→ **INSTRUCTIONS TO FOLLOW**:
A faithful copy of the data below is required, leaving out every picture.

..............................

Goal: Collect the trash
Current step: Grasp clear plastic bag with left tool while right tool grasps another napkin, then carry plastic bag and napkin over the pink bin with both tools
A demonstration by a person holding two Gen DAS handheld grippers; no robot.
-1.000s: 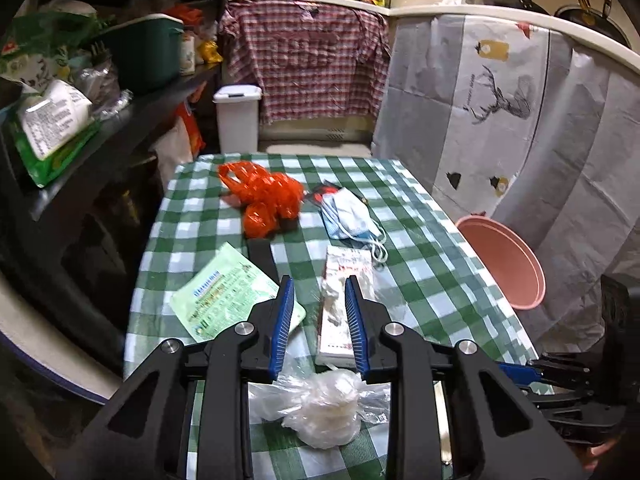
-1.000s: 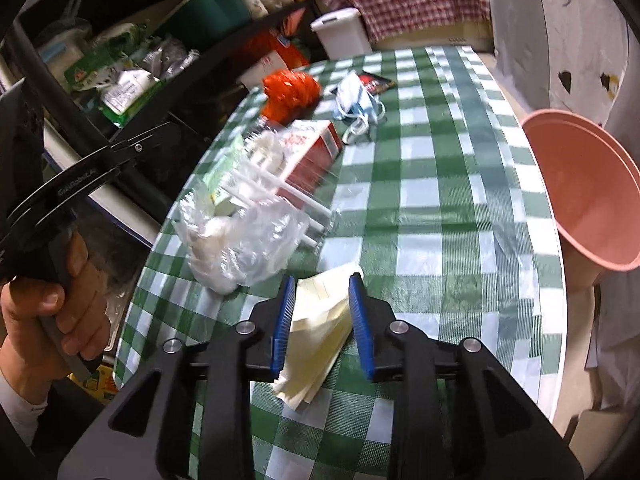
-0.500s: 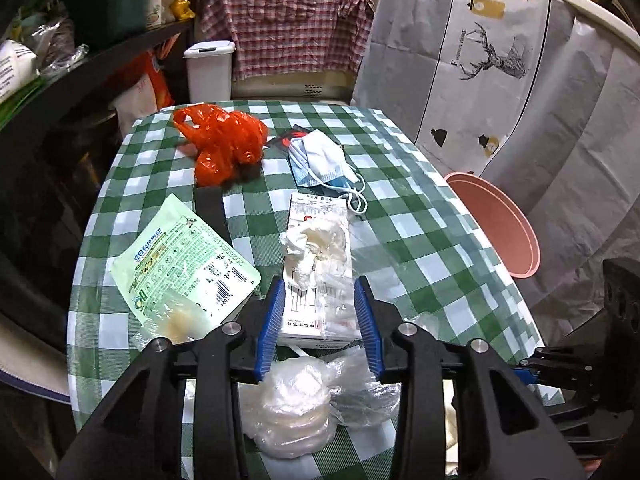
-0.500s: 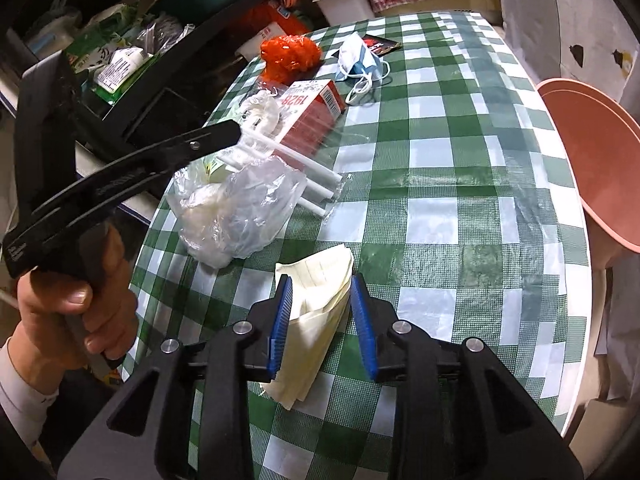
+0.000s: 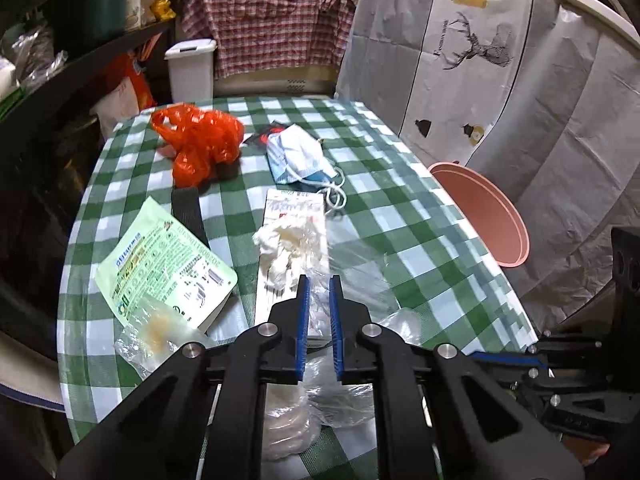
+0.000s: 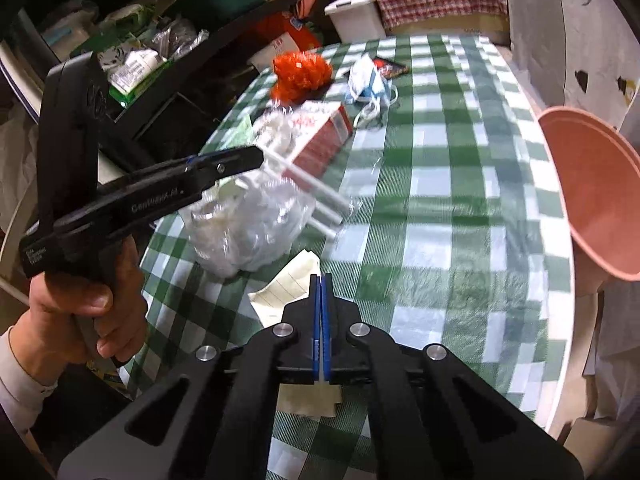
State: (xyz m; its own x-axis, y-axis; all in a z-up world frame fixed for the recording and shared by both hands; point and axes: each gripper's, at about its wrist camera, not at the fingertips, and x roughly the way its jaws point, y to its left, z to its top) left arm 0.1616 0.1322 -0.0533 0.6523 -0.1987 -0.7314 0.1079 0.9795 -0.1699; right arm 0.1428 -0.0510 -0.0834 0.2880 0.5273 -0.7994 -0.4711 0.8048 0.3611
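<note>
Trash lies on a green checked table (image 5: pixel 400 240). My left gripper (image 5: pixel 319 280) hangs over a clear plastic bag (image 5: pixel 292 420); its jaws are closing, with bunched film pinched between the blue pads. From the right wrist view the left gripper (image 6: pixel 256 156) meets the top of that bag (image 6: pixel 248 224), and white tubes (image 6: pixel 316 192) stick out of the bag. My right gripper (image 6: pixel 322 278) is shut on a folded pale yellow paper (image 6: pixel 286 292) near the table's front edge. A hand (image 6: pixel 88 312) holds the left gripper's handle.
Further back lie a white and red carton (image 5: pixel 294 208) topped with crumpled tissue (image 5: pixel 284 240), a green packet (image 5: pixel 164 268), an orange bag (image 5: pixel 200 144) and a face mask (image 5: pixel 298 152). A pink basin (image 5: pixel 484 216) stands off the right edge. Dark shelves (image 6: pixel 172 60) crowd the left.
The left gripper came forward and down over the clear bag, and its jaws narrowed onto the film. The right gripper's jaws went from apart to shut on the yellow paper.
</note>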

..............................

→ **RESPONSE**:
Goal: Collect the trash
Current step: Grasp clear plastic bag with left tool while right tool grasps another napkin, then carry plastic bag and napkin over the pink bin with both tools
A demonstration by a person holding two Gen DAS handheld grippers; no robot.
-1.000s: 
-1.000s: 
-0.500s: 
-0.500s: 
+0.000s: 
+0.000s: 
State: (xyz m; its own x-axis, y-axis; all in a z-up world frame fixed for the recording and shared by both hands; point and axes: each gripper's, at about its wrist camera, not at the fingertips, and x roughly the way its jaws point, y to its left, z to its top) left arm 0.1616 0.1322 -0.0533 0.6523 -0.1987 -0.7314 0.1079 0.9795 -0.1699; right arm 0.1428 -0.0510 -0.0834 0.2880 0.5273 -0.7994 -0.4711 0.8048 0.3611
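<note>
Trash lies on a green checked table (image 5: pixel 400 240). My left gripper (image 5: pixel 319 280) hangs over a clear plastic bag (image 5: pixel 292 420); its jaws are closing, with bunched film pinched between the blue pads. From the right wrist view the left gripper (image 6: pixel 256 156) meets the top of that bag (image 6: pixel 248 224), and white tubes (image 6: pixel 316 192) stick out of the bag. My right gripper (image 6: pixel 322 278) is shut on a folded pale yellow paper (image 6: pixel 286 292) near the table's front edge. A hand (image 6: pixel 88 312) holds the left gripper's handle.
Further back lie a white and red carton (image 5: pixel 294 208) topped with crumpled tissue (image 5: pixel 284 240), a green packet (image 5: pixel 164 268), an orange bag (image 5: pixel 200 144) and a face mask (image 5: pixel 298 152). A pink basin (image 5: pixel 484 216) stands off the right edge. Dark shelves (image 6: pixel 172 60) crowd the left.
The left gripper came forward and down over the clear bag, and its jaws narrowed onto the film. The right gripper's jaws went from apart to shut on the yellow paper.
</note>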

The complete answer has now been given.